## WORK REQUIRED
Start at the first line of the listing below. Write out each line exactly, stopping after the one that contains "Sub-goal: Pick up".

## EXERCISE DATA
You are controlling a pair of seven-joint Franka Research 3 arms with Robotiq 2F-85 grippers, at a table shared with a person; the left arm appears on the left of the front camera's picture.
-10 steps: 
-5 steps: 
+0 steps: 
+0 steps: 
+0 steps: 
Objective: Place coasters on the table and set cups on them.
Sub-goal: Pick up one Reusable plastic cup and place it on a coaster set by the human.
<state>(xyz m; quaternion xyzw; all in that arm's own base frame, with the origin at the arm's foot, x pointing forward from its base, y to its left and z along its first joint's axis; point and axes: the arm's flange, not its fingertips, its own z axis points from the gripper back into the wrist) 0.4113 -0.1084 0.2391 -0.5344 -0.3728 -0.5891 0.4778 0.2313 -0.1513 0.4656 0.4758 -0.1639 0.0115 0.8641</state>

## OUTPUT OF THE EXERCISE
You are controlling a pair of seven-joint Franka Research 3 arms with Robotiq 2F-85 grippers, at a table shared with a person; the left arm appears on the left of the front camera's picture.
-10 steps: 
-5 steps: 
+0 steps: 
+0 steps: 
+0 steps: 
Objective: Place coasters on the table and set cups on them.
Sub-goal: Pick up one Reusable plastic cup and place it on a coaster set by the human.

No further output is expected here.